Tell the Wind and Fire

I thought, for a brief panicked moment, of telling everyone the truth. But Aunt Leila had almost sent a child to the cages and nobody had protested. The truth would only have condemned Ethan and me as well as Carwyn, would have ruined everything Carwyn was doing and thrown it back in his face.

What Carwyn was doing. It made me feel again the way I had on the balcony, hearing the truth about Ethan, the way I had at the foot of Ethan’s tower. I’d had it all wrong once again, but now I saw.

I’d thought I was marked forever because I’d lied, but Ethan had lied, and Carwyn was lying now. We were all doing the best we could.

We were all heroes if we chose to be. The rich, na?ve boy who had tried. The girl who had lied. The boy made out of darkness making himself into something else. There was no sin that could not be wiped away, nobody who was only what other people thought them. I hadn’t understood until it was almost too late.

“May I?” asked Carwyn, and I nodded.

He had never asked before, but he was going to die, and it would make the pretense seem more real. It could comfort him and convince everyone in the crowd, but it was more than that: in that moment, I wanted to.

He leaned out of the car, and I turned up my face and kissed him. He kissed me. He was not trembling. Neither of us was.

“Don’t cry,” he told me. “It’s worth it, to know I can. To know that I want to.”

“You’re worth crying for,” I said.

He smiled at me, and I saw the traces of tears on his own cheeks. “Well,” he said, “don’t cry long.”

I did not cry long, but I cried then, holding Marie, who was crying too. I cried as they led Carwyn and the other victims to their cages, cried for the wickedness, cried for the waste. I thought that Carwyn was dying for a cupcake, for a kind word, for so very little.

Then I saw him climb the steps to the platform with a sure, firm step, and I changed my mind.

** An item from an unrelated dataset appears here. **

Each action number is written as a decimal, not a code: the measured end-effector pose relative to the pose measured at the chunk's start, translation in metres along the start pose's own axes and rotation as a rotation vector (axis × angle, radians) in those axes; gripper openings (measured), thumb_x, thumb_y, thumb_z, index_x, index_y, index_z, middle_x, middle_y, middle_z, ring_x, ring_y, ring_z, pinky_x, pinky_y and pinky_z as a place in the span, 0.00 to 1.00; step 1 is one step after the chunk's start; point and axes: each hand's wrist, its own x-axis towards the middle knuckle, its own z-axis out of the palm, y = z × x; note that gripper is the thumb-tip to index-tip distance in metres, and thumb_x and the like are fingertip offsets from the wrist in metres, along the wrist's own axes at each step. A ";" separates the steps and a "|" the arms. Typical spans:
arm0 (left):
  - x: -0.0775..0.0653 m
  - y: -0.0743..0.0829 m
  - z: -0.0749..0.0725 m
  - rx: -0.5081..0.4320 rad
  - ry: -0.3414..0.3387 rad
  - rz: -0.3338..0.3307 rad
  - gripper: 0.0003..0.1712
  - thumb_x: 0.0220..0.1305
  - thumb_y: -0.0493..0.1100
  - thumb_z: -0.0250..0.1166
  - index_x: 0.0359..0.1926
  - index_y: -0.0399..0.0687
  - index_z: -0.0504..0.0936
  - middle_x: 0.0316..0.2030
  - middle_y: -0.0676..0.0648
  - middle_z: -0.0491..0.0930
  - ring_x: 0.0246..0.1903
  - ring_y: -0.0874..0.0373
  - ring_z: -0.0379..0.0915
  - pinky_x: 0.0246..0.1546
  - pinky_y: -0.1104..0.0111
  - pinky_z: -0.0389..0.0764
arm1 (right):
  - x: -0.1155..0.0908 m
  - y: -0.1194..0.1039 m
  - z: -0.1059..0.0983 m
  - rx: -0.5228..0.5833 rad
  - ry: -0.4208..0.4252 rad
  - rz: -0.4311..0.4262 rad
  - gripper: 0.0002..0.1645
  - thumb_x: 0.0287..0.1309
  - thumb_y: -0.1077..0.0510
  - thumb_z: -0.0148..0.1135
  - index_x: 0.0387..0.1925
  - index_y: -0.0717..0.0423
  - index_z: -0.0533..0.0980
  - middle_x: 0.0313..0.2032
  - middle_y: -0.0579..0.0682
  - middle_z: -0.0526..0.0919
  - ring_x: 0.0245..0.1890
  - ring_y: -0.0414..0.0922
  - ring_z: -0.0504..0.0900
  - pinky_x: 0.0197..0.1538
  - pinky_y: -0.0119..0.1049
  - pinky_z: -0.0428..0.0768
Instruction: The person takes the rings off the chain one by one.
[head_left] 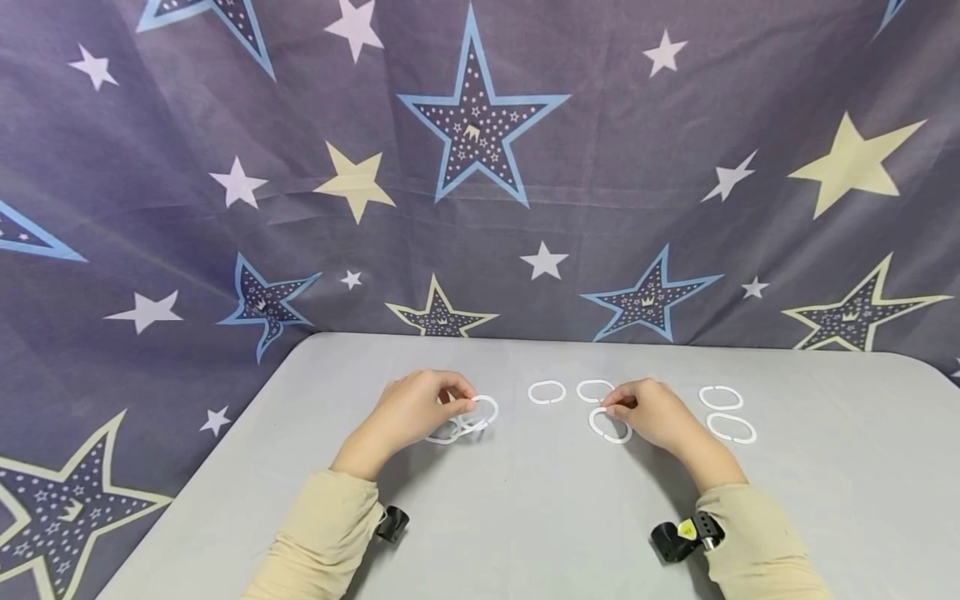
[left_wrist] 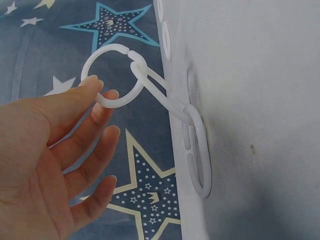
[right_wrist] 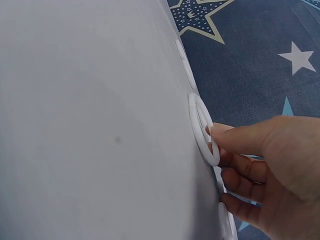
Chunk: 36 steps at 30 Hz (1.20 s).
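Note:
My left hand [head_left: 412, 414] pinches a white plastic ring link [left_wrist: 112, 47] between thumb and index finger, its other fingers loosely bent. From that ring hangs a second white link [left_wrist: 162, 96], hooked into a third link [left_wrist: 203, 150] that stands against the grey table, making a short chain. To the right, my right hand [head_left: 660, 414] pinches a single white oval link [right_wrist: 196, 125] by its edge, tilted close to the tabletop. Just behind the right fingers lies another loose link [head_left: 595, 382], partly covered by the hand.
A loose link [head_left: 547, 382] lies between the hands on the grey table [head_left: 510, 517]. Two more, an upper link [head_left: 720, 387] and a lower link [head_left: 731, 440], lie right of the right hand. A star-patterned cloth [head_left: 480, 233] hangs behind the table.

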 end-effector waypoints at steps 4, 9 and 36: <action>0.000 0.000 0.000 0.005 -0.001 -0.001 0.04 0.60 0.53 0.71 0.36 0.64 0.86 0.28 0.66 0.79 0.31 0.67 0.72 0.36 0.62 0.71 | 0.000 0.000 0.000 0.000 0.003 -0.001 0.04 0.60 0.64 0.65 0.34 0.58 0.85 0.33 0.50 0.86 0.36 0.44 0.80 0.45 0.45 0.77; 0.000 -0.001 0.000 0.000 0.002 -0.001 0.04 0.60 0.53 0.71 0.36 0.64 0.86 0.29 0.66 0.80 0.31 0.68 0.72 0.36 0.62 0.71 | 0.000 0.000 0.000 0.000 0.013 -0.012 0.04 0.59 0.63 0.67 0.34 0.58 0.85 0.32 0.49 0.86 0.34 0.43 0.80 0.44 0.44 0.77; -0.001 -0.001 0.001 0.008 -0.002 -0.006 0.05 0.60 0.54 0.71 0.36 0.64 0.86 0.28 0.65 0.79 0.30 0.67 0.72 0.35 0.61 0.71 | 0.000 0.000 -0.001 0.000 -0.008 -0.034 0.02 0.56 0.64 0.69 0.33 0.58 0.86 0.30 0.46 0.86 0.33 0.41 0.79 0.42 0.42 0.77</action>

The city is ours now, the sans-merci said when it was done.

I knew better than that. The city is no one’s; the city is everyone’s. The city could fall into ruin, and I would still have everything I need. We could go half the world away and build a city to be ours. The city is the dark and light halves of my heart.

Time seemed to move slowly as the crowd surged toward the platform and the sound of his steady steps echoed through the air. His head was thrown back, his hair in Ethan’s usual wavy disarray, the early-morning sunlight making the almost-lost gold in it shine. His grip on the cage as he climbed in, without the guards to help him, was firm. This was an expression I had never seen on him. He looked bright and sweet and new to the world. He lifted his face up to the sky and his face was soft—soft and young and peaceful. He looked like no one but himself, like a self he had never been before.

Even as the dark cage contracted and he cried out, a ray of light struck one of the tall glass towers and the glass threw back the light even brighter than it had been before. The sunlight became a bright sword that pierced the bars of his cage.

When I saw it, I saw everything that I believed laid out in front of me like a shining map of the future. That the new destroyers would be destroyed as surely as the old ones had been. That a brilliant city, all the brighter for its shadows, would rise out of this abyss. That Ethan and I would spend our lives working toward that in both cities, not hiding anything from each other again, not pretending to be perfect anymore, just trying our best. I knew that one day we would be able to tell this story—Carwyn’s story, Ethan’s story, my story, the story of all we sacrificed and all we saved.

I felt I learned the value of every small, flawed thing we do in the darkness, trying to scramble our way into the light. People will come up with a hundred thousand reasons why other people do not count as human, but that does not mean anyone has to listen.

Nobody can ever tell me any different.

I know he did have a soul.





AUTHOR’S NOTE


Lucie, Ethan, and Carwyn’s story started as a riff on my favorite Charles Dickens novel, A Tale of Two Cities, and readers familiar with both books will recognize similarities and parallels.

But whereas A Tale of Two Cities is set during the French Revolution of 1789, my novel takes place in a New York that never was and never will be. I transformed a few of Dickens’s characters, making a self-determined heroine out of Lucie and using the curious physical similarity between the two male leads to create a doppelganger and thus a world of magic and shadow selves. Fantasy is a tool for talking about the real world, and that is how I used it in Tell the Wind and Fire: as a torch held up to illuminate the divisions and misunderstandings between people, a way to give strange power to both my heroine and her enemies, and a device to underline how the heart can be torn between twin feelings of hope and fear.